== TASK ITEM ==
Check the data underneath for lines holding the word "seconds", and state only how many you find.

━━━━━ TASK MATERIAL

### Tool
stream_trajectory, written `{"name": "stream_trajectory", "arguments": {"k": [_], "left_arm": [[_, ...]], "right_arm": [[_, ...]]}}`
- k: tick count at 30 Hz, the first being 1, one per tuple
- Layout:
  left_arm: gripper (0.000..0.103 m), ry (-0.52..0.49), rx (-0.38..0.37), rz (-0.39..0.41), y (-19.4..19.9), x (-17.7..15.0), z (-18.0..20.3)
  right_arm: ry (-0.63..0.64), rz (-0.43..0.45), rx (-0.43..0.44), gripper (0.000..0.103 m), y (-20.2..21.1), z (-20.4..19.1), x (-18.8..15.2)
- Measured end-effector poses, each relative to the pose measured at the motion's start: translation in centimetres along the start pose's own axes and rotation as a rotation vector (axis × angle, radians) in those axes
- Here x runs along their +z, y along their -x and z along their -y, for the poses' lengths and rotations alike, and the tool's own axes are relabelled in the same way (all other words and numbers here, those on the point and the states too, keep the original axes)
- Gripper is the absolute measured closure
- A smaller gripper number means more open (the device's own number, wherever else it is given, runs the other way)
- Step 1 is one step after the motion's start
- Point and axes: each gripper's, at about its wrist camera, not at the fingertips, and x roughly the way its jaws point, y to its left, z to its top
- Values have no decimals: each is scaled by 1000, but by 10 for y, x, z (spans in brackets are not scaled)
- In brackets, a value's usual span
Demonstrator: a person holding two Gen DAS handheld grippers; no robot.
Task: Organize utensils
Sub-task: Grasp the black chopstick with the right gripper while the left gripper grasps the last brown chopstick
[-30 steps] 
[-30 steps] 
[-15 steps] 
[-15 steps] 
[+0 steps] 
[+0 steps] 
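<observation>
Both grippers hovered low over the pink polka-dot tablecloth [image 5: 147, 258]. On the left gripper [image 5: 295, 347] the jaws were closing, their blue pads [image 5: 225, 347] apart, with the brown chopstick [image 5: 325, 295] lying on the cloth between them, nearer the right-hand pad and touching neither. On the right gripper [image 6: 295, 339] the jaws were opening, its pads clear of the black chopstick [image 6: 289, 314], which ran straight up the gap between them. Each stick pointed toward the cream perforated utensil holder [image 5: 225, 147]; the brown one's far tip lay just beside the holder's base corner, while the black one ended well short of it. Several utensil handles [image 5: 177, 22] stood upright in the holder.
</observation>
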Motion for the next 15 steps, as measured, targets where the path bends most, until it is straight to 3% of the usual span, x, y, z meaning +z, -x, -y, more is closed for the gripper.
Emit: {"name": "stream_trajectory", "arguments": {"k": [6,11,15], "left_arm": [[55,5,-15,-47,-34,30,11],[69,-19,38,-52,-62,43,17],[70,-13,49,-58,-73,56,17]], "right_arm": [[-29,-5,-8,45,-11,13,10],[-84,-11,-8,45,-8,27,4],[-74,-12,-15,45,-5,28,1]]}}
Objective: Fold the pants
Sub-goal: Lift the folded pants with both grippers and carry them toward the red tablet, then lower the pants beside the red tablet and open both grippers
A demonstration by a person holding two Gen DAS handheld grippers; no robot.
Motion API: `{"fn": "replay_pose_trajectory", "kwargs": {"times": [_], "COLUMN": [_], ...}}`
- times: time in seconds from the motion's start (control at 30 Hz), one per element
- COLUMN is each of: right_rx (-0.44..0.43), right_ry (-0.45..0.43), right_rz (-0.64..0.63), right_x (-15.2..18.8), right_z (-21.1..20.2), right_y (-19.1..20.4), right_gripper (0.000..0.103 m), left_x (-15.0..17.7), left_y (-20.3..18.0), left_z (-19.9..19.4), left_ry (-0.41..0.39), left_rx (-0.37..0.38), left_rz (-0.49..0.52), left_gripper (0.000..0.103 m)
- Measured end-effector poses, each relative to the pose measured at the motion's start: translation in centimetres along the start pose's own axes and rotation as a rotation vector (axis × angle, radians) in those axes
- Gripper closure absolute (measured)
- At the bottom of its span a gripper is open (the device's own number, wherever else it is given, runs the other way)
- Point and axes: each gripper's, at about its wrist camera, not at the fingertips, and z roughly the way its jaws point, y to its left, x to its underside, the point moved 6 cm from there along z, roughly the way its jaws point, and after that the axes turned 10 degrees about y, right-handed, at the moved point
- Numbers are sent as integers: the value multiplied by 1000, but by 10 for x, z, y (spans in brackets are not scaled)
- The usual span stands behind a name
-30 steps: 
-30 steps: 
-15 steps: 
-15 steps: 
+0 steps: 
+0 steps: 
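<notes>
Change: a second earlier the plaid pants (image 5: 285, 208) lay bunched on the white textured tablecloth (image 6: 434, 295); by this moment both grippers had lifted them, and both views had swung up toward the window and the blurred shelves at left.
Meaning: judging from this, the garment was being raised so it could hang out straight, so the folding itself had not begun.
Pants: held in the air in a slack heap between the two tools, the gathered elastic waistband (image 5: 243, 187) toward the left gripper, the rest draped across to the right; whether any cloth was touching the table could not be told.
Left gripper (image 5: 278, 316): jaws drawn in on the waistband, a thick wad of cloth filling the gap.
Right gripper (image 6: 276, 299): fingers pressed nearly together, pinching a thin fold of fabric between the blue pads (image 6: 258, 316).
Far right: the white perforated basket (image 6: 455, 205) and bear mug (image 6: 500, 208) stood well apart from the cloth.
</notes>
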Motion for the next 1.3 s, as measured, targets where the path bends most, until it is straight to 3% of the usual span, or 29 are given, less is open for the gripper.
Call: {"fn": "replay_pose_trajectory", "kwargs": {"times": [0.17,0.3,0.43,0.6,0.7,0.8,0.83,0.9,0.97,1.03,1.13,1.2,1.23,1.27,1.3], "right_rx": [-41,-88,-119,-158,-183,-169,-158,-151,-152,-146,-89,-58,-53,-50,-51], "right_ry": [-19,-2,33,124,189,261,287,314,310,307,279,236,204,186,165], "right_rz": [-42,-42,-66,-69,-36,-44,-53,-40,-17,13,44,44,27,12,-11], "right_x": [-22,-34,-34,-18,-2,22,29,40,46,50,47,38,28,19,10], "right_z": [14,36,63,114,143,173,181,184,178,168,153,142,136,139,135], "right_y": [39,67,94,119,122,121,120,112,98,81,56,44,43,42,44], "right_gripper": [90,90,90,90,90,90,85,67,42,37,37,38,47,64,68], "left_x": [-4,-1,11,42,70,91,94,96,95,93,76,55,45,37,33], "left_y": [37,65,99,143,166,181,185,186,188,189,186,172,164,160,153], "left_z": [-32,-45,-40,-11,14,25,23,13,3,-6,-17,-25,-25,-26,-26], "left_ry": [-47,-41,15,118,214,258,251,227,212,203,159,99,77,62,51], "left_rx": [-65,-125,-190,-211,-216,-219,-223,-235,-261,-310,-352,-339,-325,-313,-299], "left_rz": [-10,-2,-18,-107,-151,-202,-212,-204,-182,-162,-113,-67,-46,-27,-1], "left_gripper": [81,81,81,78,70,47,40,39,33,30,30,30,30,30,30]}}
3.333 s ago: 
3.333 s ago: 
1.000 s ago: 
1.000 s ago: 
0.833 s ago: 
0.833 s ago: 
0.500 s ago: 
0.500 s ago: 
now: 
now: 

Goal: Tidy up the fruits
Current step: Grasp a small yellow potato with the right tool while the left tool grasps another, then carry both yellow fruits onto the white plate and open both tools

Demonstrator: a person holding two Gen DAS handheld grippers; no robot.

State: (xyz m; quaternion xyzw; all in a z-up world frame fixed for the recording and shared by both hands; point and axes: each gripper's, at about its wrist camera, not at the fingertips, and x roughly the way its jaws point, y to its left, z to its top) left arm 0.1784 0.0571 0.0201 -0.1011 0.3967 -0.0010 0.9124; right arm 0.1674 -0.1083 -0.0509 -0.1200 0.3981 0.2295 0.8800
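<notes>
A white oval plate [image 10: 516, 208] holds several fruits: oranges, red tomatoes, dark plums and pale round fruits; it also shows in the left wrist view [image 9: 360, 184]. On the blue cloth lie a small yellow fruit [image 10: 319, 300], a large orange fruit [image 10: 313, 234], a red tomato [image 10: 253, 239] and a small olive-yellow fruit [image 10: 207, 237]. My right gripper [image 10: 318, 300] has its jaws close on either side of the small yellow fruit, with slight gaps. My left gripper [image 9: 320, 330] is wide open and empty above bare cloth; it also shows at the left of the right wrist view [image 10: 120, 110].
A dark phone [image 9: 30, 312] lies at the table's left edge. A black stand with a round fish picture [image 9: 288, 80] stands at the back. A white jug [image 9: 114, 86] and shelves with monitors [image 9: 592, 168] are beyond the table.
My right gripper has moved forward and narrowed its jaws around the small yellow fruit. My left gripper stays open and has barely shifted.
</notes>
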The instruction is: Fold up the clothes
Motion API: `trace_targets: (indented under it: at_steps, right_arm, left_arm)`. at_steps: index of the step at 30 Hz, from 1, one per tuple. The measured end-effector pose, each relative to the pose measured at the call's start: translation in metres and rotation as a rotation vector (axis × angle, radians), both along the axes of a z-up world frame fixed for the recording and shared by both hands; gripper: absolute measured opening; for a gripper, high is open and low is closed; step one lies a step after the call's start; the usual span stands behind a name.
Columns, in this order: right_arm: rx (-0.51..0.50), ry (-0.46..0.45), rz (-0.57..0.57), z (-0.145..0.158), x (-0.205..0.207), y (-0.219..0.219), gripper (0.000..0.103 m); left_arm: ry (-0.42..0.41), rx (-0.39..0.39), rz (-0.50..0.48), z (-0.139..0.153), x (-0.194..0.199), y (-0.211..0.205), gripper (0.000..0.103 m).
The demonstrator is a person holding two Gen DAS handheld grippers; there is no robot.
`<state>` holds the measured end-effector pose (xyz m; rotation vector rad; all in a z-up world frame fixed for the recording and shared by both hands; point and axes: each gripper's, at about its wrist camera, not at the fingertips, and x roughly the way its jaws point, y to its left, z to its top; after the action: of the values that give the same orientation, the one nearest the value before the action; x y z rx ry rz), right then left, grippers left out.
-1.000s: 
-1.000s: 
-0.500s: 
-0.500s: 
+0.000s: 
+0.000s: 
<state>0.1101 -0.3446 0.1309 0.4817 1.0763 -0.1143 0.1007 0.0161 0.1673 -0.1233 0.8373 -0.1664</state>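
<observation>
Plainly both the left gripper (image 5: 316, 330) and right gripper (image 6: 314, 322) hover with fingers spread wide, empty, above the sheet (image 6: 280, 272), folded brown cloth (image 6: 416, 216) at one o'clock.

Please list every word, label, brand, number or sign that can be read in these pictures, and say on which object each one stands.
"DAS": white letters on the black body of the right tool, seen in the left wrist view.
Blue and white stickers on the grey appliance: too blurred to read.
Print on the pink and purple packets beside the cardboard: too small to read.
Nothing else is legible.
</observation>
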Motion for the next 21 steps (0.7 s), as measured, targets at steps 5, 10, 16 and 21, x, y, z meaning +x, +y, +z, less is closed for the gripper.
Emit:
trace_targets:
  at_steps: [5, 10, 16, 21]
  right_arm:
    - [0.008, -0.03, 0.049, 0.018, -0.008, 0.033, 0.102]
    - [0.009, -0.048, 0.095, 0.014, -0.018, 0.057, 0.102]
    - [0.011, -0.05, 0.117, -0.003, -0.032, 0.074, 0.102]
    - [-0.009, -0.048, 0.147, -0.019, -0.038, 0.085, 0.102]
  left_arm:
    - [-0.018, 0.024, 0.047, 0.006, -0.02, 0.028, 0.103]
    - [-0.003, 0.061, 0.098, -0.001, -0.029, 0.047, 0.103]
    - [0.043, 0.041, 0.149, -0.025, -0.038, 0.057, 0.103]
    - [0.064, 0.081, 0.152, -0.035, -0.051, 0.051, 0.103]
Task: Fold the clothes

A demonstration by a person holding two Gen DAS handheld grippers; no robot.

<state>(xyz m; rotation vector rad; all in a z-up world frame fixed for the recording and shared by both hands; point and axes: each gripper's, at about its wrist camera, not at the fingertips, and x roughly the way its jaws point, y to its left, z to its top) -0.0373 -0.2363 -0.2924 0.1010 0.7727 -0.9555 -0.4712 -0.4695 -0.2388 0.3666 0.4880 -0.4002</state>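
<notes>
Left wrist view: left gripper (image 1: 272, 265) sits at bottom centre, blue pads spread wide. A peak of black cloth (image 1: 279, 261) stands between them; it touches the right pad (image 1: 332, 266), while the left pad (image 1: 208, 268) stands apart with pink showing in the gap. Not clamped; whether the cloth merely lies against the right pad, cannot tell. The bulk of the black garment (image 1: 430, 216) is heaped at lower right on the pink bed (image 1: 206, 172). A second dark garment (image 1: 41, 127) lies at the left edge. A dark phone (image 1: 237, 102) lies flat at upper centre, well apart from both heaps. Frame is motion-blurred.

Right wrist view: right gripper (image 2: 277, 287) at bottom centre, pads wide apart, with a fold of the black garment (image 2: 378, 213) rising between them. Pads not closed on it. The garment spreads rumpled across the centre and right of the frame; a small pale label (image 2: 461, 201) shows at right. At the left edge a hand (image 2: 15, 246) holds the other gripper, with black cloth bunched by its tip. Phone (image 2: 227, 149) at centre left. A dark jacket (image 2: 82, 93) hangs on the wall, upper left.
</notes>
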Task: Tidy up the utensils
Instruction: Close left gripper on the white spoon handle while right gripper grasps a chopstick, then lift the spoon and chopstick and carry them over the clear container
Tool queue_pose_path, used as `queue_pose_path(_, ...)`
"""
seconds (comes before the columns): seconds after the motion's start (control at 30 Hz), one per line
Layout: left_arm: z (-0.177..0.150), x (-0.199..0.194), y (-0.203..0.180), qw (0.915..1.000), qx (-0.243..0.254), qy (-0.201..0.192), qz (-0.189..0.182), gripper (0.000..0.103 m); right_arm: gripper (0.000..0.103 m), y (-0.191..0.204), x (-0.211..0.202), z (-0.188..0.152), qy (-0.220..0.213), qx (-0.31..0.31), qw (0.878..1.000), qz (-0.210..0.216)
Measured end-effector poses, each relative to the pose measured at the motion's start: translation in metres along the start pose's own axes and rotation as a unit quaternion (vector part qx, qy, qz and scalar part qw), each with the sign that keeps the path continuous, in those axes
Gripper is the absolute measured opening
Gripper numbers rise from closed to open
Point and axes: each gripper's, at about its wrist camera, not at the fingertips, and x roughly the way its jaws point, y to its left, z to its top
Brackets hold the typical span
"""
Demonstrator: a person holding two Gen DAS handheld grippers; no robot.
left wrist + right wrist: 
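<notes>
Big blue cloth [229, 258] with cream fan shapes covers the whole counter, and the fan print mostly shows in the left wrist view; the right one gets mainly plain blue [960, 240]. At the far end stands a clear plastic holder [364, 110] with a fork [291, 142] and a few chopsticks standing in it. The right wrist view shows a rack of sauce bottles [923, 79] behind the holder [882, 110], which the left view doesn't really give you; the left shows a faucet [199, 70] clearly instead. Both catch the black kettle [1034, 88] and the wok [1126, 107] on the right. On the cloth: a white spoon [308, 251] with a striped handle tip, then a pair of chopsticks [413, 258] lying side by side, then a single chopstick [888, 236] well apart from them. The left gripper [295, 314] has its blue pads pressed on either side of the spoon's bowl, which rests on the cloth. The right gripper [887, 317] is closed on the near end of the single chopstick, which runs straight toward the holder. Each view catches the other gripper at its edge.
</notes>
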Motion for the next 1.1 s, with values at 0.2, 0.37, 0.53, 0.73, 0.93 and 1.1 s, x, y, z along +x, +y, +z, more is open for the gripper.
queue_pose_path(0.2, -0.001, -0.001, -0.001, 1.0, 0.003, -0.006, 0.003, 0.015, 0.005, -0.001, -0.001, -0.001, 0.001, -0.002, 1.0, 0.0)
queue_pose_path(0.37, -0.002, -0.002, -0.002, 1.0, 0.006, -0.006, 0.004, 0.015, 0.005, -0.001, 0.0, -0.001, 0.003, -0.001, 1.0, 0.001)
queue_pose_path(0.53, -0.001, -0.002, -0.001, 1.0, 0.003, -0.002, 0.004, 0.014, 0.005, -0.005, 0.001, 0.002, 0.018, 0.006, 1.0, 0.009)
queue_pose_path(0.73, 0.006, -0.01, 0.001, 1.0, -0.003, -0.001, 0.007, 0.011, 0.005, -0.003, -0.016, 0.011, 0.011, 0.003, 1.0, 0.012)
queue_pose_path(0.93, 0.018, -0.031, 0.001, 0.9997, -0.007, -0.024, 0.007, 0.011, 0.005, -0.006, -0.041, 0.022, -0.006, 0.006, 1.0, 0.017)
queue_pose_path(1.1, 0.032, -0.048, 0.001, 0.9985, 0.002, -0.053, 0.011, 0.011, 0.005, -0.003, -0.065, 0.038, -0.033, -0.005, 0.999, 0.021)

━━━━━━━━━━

== RESULT OF THIS TASK ==
2